In 394 survivors from cardiac arrest[60], serum lactate levels, measured on admission and at 48 h, was retrospectively analyzed. Lactate values were lower in survivors at 6-mo after cardiac arrest than in non-survivors.

In 51 CS patients complicating STEMI[61], we observed that a 12-h lactate clearance < 10% was independently associated with early death and with poor survival rate at follow up. Since a more compromised renal failure (as indicated by a lower estimated glomerular filtration rate) was observed in patients with a low lactate clearance, associated with a lack of differences in haemodynamics (left-ventricular ejection fraction and mean arterial pressure) and transaminase values (as indexes of liver function), we supposed that a more compromised renal function may have a role in the development of persistent hyperlactataemia in these patients. Since no differences were observed in mean arterial pressure, left ventricular ejection fraction, and incidence of PCI failure between patients with 12 lactate clearance < 10% and those with 12 lactate clearance ≥ 10%, it cannot be ruled out that microvascular alterations (despite global hemodynamic restoration) may be responsible for persistent increased lactate values in patients who exhibited a 12 lactate clearance < 10%.

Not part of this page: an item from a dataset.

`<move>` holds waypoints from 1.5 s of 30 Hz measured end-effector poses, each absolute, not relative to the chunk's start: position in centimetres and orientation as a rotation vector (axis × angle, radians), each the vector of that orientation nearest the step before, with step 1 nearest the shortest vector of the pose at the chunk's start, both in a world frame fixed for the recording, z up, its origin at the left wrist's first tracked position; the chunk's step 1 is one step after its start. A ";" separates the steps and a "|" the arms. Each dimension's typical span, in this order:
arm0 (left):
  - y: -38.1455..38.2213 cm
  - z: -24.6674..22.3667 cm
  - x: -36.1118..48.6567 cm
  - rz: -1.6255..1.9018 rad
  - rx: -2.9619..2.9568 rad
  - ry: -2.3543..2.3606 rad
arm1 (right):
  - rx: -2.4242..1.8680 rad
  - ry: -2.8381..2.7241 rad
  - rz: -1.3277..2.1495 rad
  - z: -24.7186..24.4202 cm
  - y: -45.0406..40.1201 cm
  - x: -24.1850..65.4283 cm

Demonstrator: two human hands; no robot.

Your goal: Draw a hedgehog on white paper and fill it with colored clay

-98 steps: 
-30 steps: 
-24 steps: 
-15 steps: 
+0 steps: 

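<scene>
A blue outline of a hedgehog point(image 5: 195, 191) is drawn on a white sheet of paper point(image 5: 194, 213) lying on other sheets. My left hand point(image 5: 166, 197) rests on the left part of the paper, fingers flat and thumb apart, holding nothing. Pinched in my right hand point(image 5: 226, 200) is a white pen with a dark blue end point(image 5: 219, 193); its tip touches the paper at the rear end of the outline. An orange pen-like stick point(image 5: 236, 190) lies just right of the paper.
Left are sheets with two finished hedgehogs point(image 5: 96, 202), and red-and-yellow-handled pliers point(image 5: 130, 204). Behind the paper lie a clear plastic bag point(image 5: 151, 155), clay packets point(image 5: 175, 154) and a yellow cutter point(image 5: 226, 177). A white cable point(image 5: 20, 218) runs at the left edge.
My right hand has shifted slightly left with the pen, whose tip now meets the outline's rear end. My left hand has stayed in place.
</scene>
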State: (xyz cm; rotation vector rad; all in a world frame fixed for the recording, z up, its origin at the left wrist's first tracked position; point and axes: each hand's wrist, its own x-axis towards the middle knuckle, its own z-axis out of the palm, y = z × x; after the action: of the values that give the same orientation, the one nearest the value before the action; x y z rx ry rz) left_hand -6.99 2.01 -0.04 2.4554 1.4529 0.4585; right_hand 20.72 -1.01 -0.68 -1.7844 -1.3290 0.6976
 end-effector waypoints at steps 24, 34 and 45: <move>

Similarly, in 96 CS patients following AMI treated with percutaneous cardiopulmonary support, lactate clearance calculated at 48 h < 70% was one of the independent predictors for in-hospital mortality[62] (together with older age ≥ 67 years and unsuccessful revascularization).

Data on the lactate clearance in patients with cardiac arrest supported by ECMO are quite scarce and not uniform.

In a heterogeneous series of 43 patients supported by ECMO for cardiogenic shock or cardiac arrest, hyperlactatemia at 6 h after ECMO implantation were observed in patients who died within 30 d[63].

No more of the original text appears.